[What you will do] In your copy, repeat the records exactly and leave out the pictures.

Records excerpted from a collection

● ● ●

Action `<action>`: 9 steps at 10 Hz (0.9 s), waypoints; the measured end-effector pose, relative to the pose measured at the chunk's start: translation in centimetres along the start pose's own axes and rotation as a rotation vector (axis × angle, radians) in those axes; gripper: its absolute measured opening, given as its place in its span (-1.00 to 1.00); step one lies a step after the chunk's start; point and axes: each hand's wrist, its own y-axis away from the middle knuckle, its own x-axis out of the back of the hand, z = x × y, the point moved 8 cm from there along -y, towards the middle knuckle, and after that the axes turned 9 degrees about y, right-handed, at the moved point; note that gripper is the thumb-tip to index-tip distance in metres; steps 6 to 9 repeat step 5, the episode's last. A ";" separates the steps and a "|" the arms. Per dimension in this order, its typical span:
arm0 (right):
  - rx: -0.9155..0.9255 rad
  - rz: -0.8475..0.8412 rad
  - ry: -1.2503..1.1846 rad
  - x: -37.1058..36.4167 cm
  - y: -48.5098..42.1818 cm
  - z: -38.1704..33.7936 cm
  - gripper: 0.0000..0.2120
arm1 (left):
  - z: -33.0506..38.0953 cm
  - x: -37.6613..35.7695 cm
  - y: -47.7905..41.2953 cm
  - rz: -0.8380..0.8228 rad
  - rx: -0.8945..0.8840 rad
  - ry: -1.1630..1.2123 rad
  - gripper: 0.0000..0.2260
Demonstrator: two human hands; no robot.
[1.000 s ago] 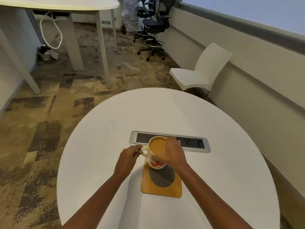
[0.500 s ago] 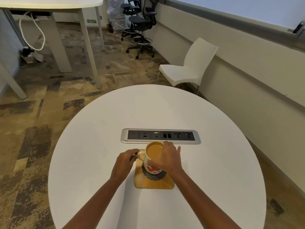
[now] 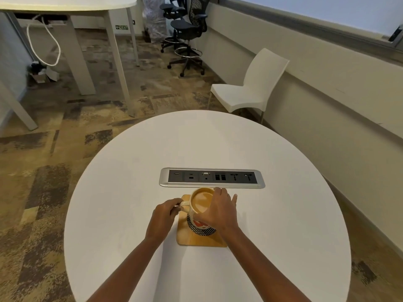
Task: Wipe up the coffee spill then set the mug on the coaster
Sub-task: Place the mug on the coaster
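Observation:
A cream mug point(image 3: 201, 202) full of light brown coffee, with a red mark on its side, stands on the black patterned disc of a square wooden coaster point(image 3: 196, 239) on the round white table point(image 3: 283, 214). My left hand point(image 3: 164, 214) pinches the mug's handle on its left. My right hand point(image 3: 219, 211) is wrapped around the mug's right side, fingers curled over the rim. No spill or cloth shows on the table.
A silver and black socket panel point(image 3: 211, 178) is set into the table just beyond the mug. A white plastic chair point(image 3: 250, 88) stands past the far edge. Office chairs point(image 3: 187, 29) and a desk point(image 3: 65, 9) stand further off on the carpet.
Both hands have brought the mug down and toward me from over the socket panel; it now sits on the coaster's black disc, which the mug covers.

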 end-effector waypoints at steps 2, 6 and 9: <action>-0.002 -0.041 -0.024 -0.3 0.3 0.0 -0.09 | -0.2 -0.1 0.0 -0.026 -0.062 -0.098 -0.77; 0.100 -0.194 -0.185 0.2 0.6 2.9 0.00 | 4.2 -0.2 0.0 0.262 -0.085 -0.007 -0.68; 0.100 -0.194 -0.185 0.2 0.6 2.9 0.00 | 4.2 -0.2 0.0 0.262 -0.085 -0.007 -0.68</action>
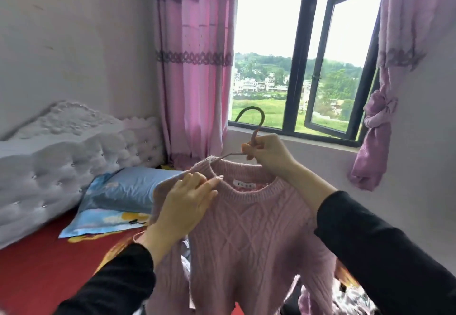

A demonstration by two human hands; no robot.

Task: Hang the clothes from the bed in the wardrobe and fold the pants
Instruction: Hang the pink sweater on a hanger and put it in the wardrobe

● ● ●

[Exercise output]
Action `<action>`: 9 steps at 10 Hz (0.9 s), waypoints; the measured end-effector pose, relative to the pose measured at the chunk's start: translation in centimetres along the start pose's own axes and rotation as a rotation vector (axis × angle, radians) in those axes; gripper: its absolute measured opening, given as its place in its span (-1.00 to 1.00); step one lies a step after the chunk's start; point and axes: each hand's wrist, its own y-axis away from the middle knuckle, its own x-axis out of the back of the hand, z = x × y, the point moved 8 cm from there along -y, towards the middle knuckle, and after that the axes turned 9 degrees about y, right-handed, at the moved point; note that gripper is the thumb-tip to index-tip distance in metres; steps 6 to 9 repeat step 5, the episode's last. A ";" separates the steps and a "|" the arms. Per dimension in this order, its typical span:
arm0 (right):
  - rx: -0.9155..0.9255 rad
  - rz: -0.8475..0.8412 rad
  - ry: -1.2503..1.1846 rad
  - x: -37.1058..36.4167 cm
  - y: -48.5098..42.1818 cm
  - z: -38.1704..33.7936 cm
  - gripper: 0.0000..0.2120
arm1 (left):
  - z: -33.0506..38.0953 cm
  - x: -37.6613..35.7695 cm
  - y: -47.7905..41.2953 cm
  - rz: -0.8380..0.8228 rad
  - rx: -0.8945..0.8840 rad
  - ry: -1.1630..1.2123 rad
  - gripper: 0.0000..0.2260
Demonstrator: two human hands; no robot.
[1.000 s ago] 
[0.500 s ago] 
[now] 
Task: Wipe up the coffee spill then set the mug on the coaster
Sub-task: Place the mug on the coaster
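Observation:
A cream mug point(image 3: 201, 202) full of light brown coffee, with a red mark on its side, stands on the black patterned disc of a square wooden coaster point(image 3: 196, 239) on the round white table point(image 3: 283, 214). My left hand point(image 3: 164, 214) pinches the mug's handle on its left. My right hand point(image 3: 219, 211) is wrapped around the mug's right side, fingers curled over the rim. No spill or cloth shows on the table.
A silver and black socket panel point(image 3: 211, 178) is set into the table just beyond the mug. A white plastic chair point(image 3: 250, 88) stands past the far edge. Office chairs point(image 3: 187, 29) and a desk point(image 3: 65, 9) stand further off on the carpet.
Both hands have brought the mug down and toward me from over the socket panel; it now sits on the coaster's black disc, which the mug covers.
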
 end-effector waypoints at steps 2, 6 and 9: <action>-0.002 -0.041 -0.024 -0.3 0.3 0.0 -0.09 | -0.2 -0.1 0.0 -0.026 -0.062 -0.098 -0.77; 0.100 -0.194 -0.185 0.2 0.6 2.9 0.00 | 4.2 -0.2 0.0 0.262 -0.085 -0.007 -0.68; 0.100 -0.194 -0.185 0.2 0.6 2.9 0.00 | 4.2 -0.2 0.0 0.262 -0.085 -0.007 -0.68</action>

A demonstration by two human hands; no robot.

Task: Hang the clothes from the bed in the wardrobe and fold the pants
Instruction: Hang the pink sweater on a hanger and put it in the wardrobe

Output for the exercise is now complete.